* Task to complete: Please restate the data word for word.

* Source material:
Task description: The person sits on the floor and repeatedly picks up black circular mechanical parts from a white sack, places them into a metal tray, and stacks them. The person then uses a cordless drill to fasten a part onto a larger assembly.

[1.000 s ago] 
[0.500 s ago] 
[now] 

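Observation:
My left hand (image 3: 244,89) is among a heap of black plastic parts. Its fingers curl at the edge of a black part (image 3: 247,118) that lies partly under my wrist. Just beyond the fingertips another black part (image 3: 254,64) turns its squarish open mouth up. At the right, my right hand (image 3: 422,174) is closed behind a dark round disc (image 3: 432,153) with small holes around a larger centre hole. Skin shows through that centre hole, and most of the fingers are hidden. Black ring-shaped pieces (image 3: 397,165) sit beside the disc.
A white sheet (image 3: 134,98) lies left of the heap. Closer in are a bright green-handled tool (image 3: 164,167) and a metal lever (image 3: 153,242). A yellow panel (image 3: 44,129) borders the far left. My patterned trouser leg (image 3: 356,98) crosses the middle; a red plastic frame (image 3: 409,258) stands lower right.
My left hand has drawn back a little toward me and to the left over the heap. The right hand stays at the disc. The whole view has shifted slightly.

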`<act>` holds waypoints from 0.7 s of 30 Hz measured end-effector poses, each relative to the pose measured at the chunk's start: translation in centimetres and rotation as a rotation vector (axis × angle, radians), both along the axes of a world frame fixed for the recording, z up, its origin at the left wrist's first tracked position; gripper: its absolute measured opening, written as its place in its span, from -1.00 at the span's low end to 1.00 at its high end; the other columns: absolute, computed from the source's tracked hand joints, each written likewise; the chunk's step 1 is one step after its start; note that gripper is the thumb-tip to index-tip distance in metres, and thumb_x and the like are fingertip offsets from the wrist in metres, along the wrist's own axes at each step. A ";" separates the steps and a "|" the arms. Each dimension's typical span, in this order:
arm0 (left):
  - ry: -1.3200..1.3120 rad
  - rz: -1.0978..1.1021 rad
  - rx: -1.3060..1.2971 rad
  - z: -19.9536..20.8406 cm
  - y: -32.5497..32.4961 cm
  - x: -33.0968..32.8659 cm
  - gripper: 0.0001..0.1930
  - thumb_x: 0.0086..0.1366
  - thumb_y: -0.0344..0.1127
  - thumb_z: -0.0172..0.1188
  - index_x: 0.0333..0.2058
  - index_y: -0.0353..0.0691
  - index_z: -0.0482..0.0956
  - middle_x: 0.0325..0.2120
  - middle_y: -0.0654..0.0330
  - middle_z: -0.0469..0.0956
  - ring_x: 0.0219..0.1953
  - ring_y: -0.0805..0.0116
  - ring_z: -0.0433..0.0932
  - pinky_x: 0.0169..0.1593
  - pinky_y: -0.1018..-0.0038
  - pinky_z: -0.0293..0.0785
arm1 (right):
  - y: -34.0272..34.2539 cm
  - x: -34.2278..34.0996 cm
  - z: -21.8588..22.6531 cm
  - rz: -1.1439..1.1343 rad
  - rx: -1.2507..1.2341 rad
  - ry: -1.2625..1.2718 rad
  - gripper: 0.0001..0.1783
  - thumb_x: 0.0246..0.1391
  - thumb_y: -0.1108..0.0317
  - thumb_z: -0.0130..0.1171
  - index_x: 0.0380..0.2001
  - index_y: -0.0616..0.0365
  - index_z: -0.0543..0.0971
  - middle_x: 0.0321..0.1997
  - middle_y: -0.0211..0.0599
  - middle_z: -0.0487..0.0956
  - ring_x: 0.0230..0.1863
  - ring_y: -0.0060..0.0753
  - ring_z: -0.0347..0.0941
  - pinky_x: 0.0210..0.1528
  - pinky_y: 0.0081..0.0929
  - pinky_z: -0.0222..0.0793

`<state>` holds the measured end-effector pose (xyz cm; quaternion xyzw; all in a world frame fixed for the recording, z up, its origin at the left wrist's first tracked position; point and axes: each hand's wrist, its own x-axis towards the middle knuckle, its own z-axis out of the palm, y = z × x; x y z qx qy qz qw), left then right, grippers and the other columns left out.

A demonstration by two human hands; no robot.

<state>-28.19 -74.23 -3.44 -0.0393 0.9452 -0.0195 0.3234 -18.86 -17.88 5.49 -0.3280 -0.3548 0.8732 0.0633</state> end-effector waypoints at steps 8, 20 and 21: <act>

* Finished task:
Task description: The person sits on the floor and repeatedly picks up black circular mechanical parts from a white sack, places them into a metal tray, and stacks them. The person then uses a cordless drill to fasten a part onto a larger assembly.

[1.000 s ago] 
[0.500 s ago] 
[now] 

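Observation:
My left hand (image 3: 244,89) is among a heap of black plastic parts. Its fingers curl at the edge of a black part (image 3: 247,118) that lies partly under my wrist. Just beyond the fingertips another black part (image 3: 254,64) turns its squarish open mouth up. At the right, my right hand (image 3: 422,174) is closed behind a dark round disc (image 3: 432,153) with small holes around a larger centre hole. Skin shows through that centre hole, and most of the fingers are hidden. Black ring-shaped pieces (image 3: 397,165) sit beside the disc.
A white sheet (image 3: 134,98) lies left of the heap. Closer in are a bright green-handled tool (image 3: 164,167) and a metal lever (image 3: 153,242). A yellow panel (image 3: 44,129) borders the far left. My patterned trouser leg (image 3: 356,98) crosses the middle; a red plastic frame (image 3: 409,258) stands lower right.
My left hand has drawn back a little toward me and to the left over the heap. The right hand stays at the disc. The whole view has shifted slightly.
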
`<act>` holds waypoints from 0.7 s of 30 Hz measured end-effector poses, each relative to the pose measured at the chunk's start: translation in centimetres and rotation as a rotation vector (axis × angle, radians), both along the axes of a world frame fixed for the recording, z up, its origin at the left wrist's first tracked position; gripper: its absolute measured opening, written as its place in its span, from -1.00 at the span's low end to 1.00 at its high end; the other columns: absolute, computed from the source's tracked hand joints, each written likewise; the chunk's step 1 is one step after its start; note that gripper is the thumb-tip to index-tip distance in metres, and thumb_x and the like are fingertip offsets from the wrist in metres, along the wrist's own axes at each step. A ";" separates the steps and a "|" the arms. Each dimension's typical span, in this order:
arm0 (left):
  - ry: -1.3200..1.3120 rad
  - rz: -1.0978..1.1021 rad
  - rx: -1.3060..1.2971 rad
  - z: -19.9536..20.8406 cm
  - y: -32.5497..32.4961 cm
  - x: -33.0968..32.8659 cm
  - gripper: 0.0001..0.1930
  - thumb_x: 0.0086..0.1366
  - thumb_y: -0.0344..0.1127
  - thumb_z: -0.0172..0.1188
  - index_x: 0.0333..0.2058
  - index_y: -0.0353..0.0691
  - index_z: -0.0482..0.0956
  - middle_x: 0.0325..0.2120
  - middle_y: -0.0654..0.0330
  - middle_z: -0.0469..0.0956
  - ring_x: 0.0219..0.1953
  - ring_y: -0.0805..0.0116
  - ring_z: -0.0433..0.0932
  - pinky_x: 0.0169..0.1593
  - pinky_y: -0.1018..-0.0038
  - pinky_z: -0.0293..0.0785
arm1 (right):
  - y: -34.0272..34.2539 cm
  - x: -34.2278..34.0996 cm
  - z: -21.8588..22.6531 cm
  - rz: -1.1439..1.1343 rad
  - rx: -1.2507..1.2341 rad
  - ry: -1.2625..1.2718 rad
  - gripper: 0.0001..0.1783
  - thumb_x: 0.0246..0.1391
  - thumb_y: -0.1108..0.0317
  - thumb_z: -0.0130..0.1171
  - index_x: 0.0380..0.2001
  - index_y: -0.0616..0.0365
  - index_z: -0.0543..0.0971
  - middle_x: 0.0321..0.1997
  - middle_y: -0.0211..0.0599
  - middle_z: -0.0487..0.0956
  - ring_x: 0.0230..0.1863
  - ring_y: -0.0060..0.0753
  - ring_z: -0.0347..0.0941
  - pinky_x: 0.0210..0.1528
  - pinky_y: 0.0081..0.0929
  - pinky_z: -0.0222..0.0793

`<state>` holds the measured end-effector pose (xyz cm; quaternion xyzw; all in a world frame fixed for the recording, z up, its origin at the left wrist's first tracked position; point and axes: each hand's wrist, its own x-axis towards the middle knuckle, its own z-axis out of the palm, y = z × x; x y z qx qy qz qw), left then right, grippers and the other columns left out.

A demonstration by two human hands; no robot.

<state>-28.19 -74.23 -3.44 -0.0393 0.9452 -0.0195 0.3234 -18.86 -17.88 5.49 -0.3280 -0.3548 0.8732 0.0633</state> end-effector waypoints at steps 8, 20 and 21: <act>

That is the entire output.